O médico da Divisão de Clínica Urológica do HC (Hospital das Clínicas),
Jorge Hallak, ficou intrigado com a aparente pior qualidade do sêmen de
seus pacientes usuários de maconha.
Essa dúvida se tornou uma ampla pesquisa, que lhe rendeu o prêmio da
Associação Americana de Andrologia de 2019. O urologista acompanhou mais
de mil pacientes por 19 anos e demonstrou o mecanismo de lesão celular
causado pelo THC (tetra-hidrocanabinol) nos espermatozoides.O THC é o derivado psicoativo da Cannabis. Hallak, que é professor da
Faculdade de Medicina da USP, argumenta que existem poucos ensaios
clínicos sobre os efeitos da substância no médio e no longo prazo.
Em seu artigo, ele identifica a formação de radicais livres de oxigênio
dentro da membrana celular dos gametas masculinos. Ou seja, além de uma
simples redução da produção de espermatozoides, “o DNA reprodutivo fica
sujeito a risco de alteração”, conta ao Jornal da USP no Ar.
Na pesquisa, o urologista trabalhou quatro grupos como objetos.
Usuários de maconha por períodos prolongados, de oito a dez anos;
fumantes; pacientes pré-vasectomia que tiveram filhos nos últimos 12
meses; homens diagnosticados com infertilidade.
No escopo da saúde reprodutiva masculina, os efeitos do THC foram
piores do que o do consumo do tabaco. O cigarro também facilitou a
produção de radicais livres, só que em menores quantidades e
externamente aos gametas. Em prazos estendidos, os resultados da maconha
eram semelhantes ou piores aos daqueles já inférteis.
O médico deixa claro que a comparação com o tabaco se dá somente nesse âmbito.
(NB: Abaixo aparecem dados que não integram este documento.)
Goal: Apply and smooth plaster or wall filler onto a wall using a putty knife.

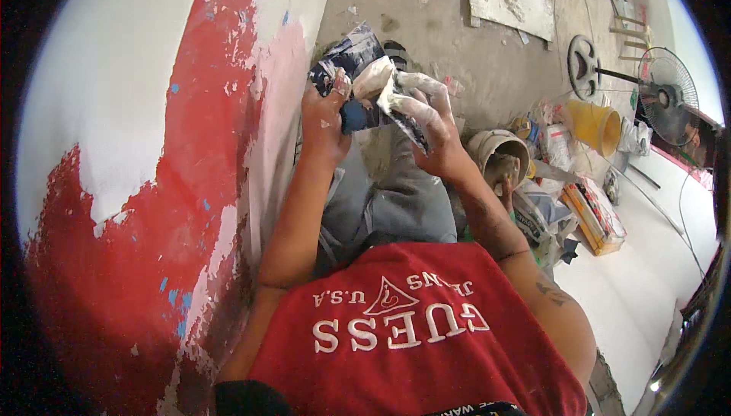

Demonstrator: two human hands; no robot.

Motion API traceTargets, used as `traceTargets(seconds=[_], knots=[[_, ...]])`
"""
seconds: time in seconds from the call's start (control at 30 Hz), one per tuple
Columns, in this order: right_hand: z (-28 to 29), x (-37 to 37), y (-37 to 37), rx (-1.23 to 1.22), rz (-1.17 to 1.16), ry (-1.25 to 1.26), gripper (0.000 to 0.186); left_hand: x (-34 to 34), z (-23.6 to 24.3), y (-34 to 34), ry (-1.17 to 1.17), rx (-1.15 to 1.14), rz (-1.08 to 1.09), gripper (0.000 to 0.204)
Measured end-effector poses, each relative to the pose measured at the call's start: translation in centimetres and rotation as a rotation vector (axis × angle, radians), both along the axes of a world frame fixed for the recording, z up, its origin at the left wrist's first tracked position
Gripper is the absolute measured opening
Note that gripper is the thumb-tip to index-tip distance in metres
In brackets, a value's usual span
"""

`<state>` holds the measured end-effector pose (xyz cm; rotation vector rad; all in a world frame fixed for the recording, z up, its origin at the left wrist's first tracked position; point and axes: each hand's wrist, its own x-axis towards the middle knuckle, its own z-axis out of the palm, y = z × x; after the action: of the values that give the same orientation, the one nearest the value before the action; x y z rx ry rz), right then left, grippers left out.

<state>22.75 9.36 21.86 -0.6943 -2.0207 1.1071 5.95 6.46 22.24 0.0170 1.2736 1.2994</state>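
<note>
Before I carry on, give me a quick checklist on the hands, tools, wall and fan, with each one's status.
1. Left hand gripping its dark flat tool: ok.
2. Right hand holding its dark blade: ok.
3. White paste on the right blade: ok, along its edge.
4. Right fingers clean: not ok, smeared white.
5. Wall evenly coloured: not ok, large red areas beside white.
6. Fan running: cannot tell.

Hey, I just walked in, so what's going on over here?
A person's left hand grips a dark flat tool smeared with white, while the right hand holds a dark blade edged with white paste. The two tools are close together in front of the person; whether they touch is hard to tell. The wall at left is patchy red and white. A yellow bucket and a fan are off to the right.
</note>
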Motion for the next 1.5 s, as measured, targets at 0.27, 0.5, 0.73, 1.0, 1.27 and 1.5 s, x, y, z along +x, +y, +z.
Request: traceTargets(seconds=[0.27,0.5,0.73,1.0,1.27,1.5], knots=[[-10.1,5.3,-0.5,-0.411,0.063,-0.418,0.064,0.6,2.7,-0.3,-0.137,0.274,-0.006,0.023],[-2.8,6.1,5.7,-0.644,-0.243,-0.411,0.060,-1.0,-4.6,0.6,0.225,-0.108,-0.245,0.025],[-3.9,0.9,6.8,-0.143,0.223,-0.750,0.060,-0.2,-6.8,2.3,0.377,-0.091,-0.445,0.031],[-6.9,0.5,3.7,-0.247,0.185,-0.607,0.061,-1.9,-12.6,4.5,0.682,-0.225,-0.768,0.047],[-8.3,-0.1,1.2,-0.287,0.165,-0.484,0.062,-1.5,-15.5,5.8,0.494,-0.254,-0.738,0.039],[-5.8,1.6,1.9,-0.397,0.483,-0.436,0.060,-4.3,-20.5,6.9,0.535,-0.266,-0.654,0.030]])
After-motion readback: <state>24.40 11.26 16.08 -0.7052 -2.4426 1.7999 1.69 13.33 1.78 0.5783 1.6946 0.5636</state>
“O cigarro é uma tragédia da saúde pública”, diz. Ele também defende
que o debate sobre o uso recreacional da maconha deve ocorrer sob a luz
da ciência. Como faltam pesquisas sobre os efeitos colaterais da
inalação da fumaça produzida pela queima da maconha, o urologista
recomenda que o uso de derivados da Cannabis seja feito por spray, óleo
ou comprimido. Canabidiol e canabinol são os produtos medicinais, que
não são psicoativos.
Toda escolha na medicina é feita a partir de uma avaliação de riscos, de acordo com Hallak.
“A quimioterapia é nociva, mas faz sentido no tratamento de um câncer”, esclarece.
Muitos dos pacientes do urologista minimizam o consumo da maconha com
outros detalhes de sua rotina, como exercícios físicos e alimentação
saudável, por exemplo.
Isso não basta para fazer receita médica e tampouco para política
pública, conta o médico, esperando que seu ensaio dê evidências
importantes aos gestores nessa discussão.